Der Druck auf die Gemeinschaftswährung hält an, da der Euro am Devisenmarkt verkauft wird. Der Konflikt in Osteuropa, ausgelöst durch den Einmarsch Russlands in der Ukraine, belastet die Gemeinschaftswährung.

Als Reaktion auf die Aggression reagierten die europäischen Staaten mit einem Paket von Sanktionen, die die russische Wirtschaft schwächen sollen. Die meisten dieser Maßnahmen haben jedoch auch Auswirkungen auf die europäischen Volkswirtschaften, die bereits durch die COVID-19-Pandemie geschwächt sind.

Gestern wurde bekannt, dass Russland seine Gaslieferungen an Polen und Bulgarien drosselt. Seitdem ist der EUR/USD-Kurs unter 1,06 und damit auf ein neues 5-Jahrestief gefallen.

In Anbetracht der Tatsache, dass die US-Notenbank in der kommenden Woche eine neue Zinserhöhung im Rahmen ihres Straffungszyklus vornehmen wird, ist es sinnvoll, den EUR/USD hier zu kaufen?

Eine Umkehrung könnte möglich sein

Der Kauf von EUR/USD ist hier riskant. Es handelt sich um einen Baissemarkt, und obwohl es einige Anzeichen für eine Trendwende gibt, sollten Händler besser abwarten, bis sich der Markt bewegt und erst dann handeln.

Eine mögliche Aufwärtsbewegung ist ein fallendes Keilmuster. Bei einem solchen Muster erreicht der Markt in der Regel die Trendlinie 1-3, bevor er umkehrt.

Die heutige Bewegung reicht aus, um diese Bedingung zu erfüllen, aber Händler sollten abwarten, bis sich der Kurs über die Trendlinie 2-4 bewegt, bevor sie EUR/USD kaufen.

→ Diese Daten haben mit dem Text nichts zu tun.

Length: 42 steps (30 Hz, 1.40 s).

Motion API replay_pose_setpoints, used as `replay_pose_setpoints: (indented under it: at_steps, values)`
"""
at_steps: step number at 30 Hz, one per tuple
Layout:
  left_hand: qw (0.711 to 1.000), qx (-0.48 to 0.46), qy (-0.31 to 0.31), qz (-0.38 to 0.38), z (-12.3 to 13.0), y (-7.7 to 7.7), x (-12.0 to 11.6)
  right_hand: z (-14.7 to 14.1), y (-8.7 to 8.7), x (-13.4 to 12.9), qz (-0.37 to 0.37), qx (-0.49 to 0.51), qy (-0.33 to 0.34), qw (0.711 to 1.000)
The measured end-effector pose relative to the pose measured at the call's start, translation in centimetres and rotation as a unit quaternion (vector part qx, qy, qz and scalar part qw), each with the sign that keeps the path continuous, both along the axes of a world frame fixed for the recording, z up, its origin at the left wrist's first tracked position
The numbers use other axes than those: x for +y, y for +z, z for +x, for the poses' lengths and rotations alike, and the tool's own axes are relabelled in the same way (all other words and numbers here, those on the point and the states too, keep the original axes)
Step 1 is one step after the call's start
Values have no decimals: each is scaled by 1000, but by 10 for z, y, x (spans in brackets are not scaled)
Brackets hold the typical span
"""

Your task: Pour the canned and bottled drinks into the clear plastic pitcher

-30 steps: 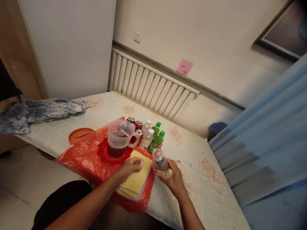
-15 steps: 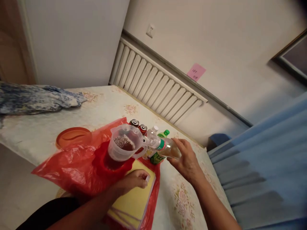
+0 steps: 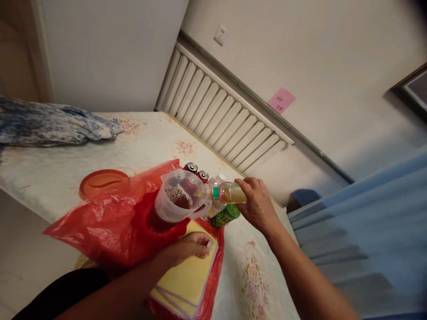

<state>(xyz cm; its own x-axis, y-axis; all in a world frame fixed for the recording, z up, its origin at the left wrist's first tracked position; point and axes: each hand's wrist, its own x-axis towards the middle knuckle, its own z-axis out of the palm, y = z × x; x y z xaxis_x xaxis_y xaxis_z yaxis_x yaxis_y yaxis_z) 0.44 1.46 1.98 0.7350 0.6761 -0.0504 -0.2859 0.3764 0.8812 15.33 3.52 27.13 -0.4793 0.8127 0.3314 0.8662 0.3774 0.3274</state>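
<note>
My right hand (image 3: 258, 202) is wrapped round a clear plastic bottle (image 3: 233, 193) with a green and red label band and yellowish liquid inside. The bottle lies almost level, its neck over the rim of a translucent plastic pitcher (image 3: 167, 209). Dark, bubbly liquid fills part of the pitcher, which stands on a red plastic piece (image 3: 140, 220). Closed fingers of my left hand (image 3: 193, 246) hold a small white thing (image 3: 209, 244), too hidden to name, above a yellow booklet (image 3: 187, 280). Just beyond the pitcher's handle, a green can (image 3: 226, 216) is partly covered.
A red plastic bag (image 3: 100, 226) spreads over the floral tablecloth (image 3: 250, 249). Behind the pitcher are two drink cans (image 3: 191, 167) and a white-capped bottle (image 3: 220, 178). An orange-red lid (image 3: 104, 183) lies left, near a bundled blue-white cloth (image 3: 56, 124). A radiator (image 3: 216, 106) lines the wall.
My right hand has raised the bottle's base, bringing it level, and its liquid has run toward the neck at the pitcher. My left hand stays nearly still; the view has shifted slightly.
</note>
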Motion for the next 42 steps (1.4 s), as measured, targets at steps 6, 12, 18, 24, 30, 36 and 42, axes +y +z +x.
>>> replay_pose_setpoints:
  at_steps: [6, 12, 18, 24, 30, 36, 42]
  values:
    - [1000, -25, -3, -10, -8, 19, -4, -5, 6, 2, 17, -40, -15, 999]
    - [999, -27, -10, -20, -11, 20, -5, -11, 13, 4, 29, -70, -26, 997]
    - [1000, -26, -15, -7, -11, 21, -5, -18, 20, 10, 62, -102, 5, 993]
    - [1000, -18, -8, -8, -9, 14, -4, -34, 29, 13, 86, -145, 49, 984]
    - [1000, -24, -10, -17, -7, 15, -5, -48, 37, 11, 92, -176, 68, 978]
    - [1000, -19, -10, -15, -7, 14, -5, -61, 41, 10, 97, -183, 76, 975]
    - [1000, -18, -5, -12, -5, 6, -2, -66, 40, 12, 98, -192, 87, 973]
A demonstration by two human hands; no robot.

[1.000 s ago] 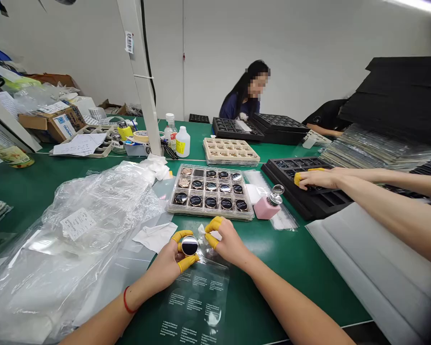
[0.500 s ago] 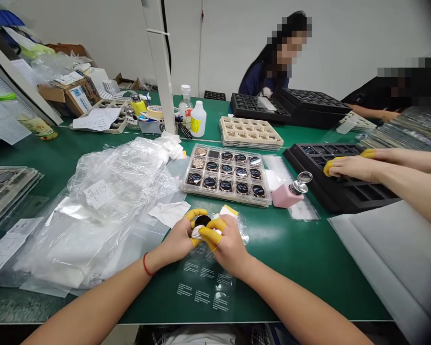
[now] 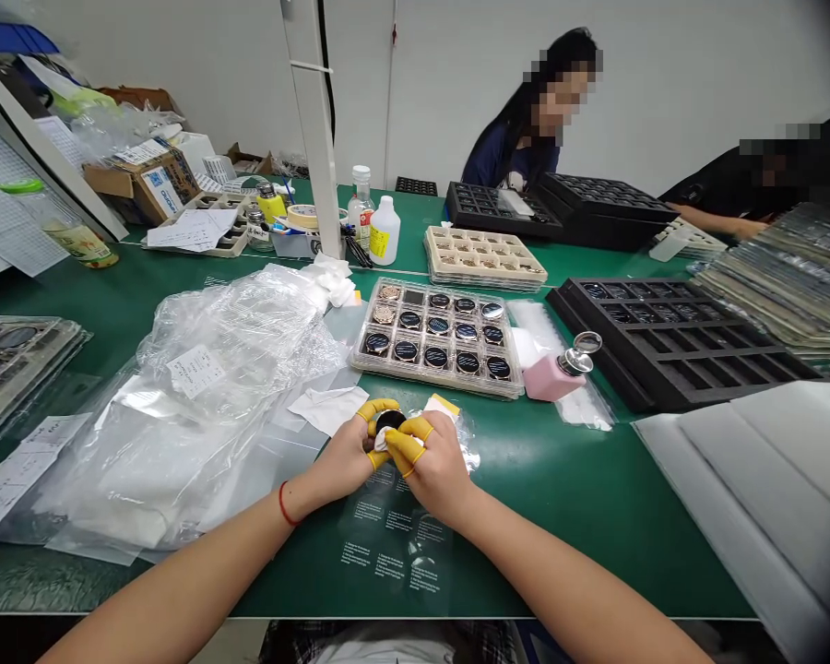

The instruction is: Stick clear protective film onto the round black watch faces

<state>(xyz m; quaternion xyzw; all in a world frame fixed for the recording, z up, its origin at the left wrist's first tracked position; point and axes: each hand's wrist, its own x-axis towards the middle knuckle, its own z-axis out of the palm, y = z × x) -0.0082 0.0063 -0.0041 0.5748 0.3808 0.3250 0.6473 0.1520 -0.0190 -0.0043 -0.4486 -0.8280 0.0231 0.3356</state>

Die mögliche Divergenz mit dem RSI ist ein weiteres potenziell Aufwärtssignal. Steigt der RSI wieder über den überverkauften Bereich (d.h. über 30), ohne ein neues Tief zu erreichen, könnte eine Aufwärtsdivergenz den Weg für eine Long-Position ebnen.

Die Fundamentaldaten sprechen für einen stärkeren Dollar

Im Devisenhandel kommt es darauf an, was die Zentralbanken an der geldpolitischen Front beschließen. Die Divergenz zwischen der Fed und der EZB könnte nicht größer sein – die EZB hält die Zinssätze im negativen Bereich, während die Fed sie bereits von der unteren Grenze aus angehoben hat und sie noch aggressiver anheben will.

Die einzige Möglichkeit, wie der EUR/USD von hier aus abprallen könnte, ist, dass die Maßnahmen der Fed bereits eingepreist sind. Mit anderen Worten: Wenn die Fed auf ihrer nächsten Sitzung die Zinsen erneut anhebt, könnte der US-Dollar fallen, weil der Markt alle künftigen Zinserhöhungen im Jahr 2022 bereits eingepreist hat.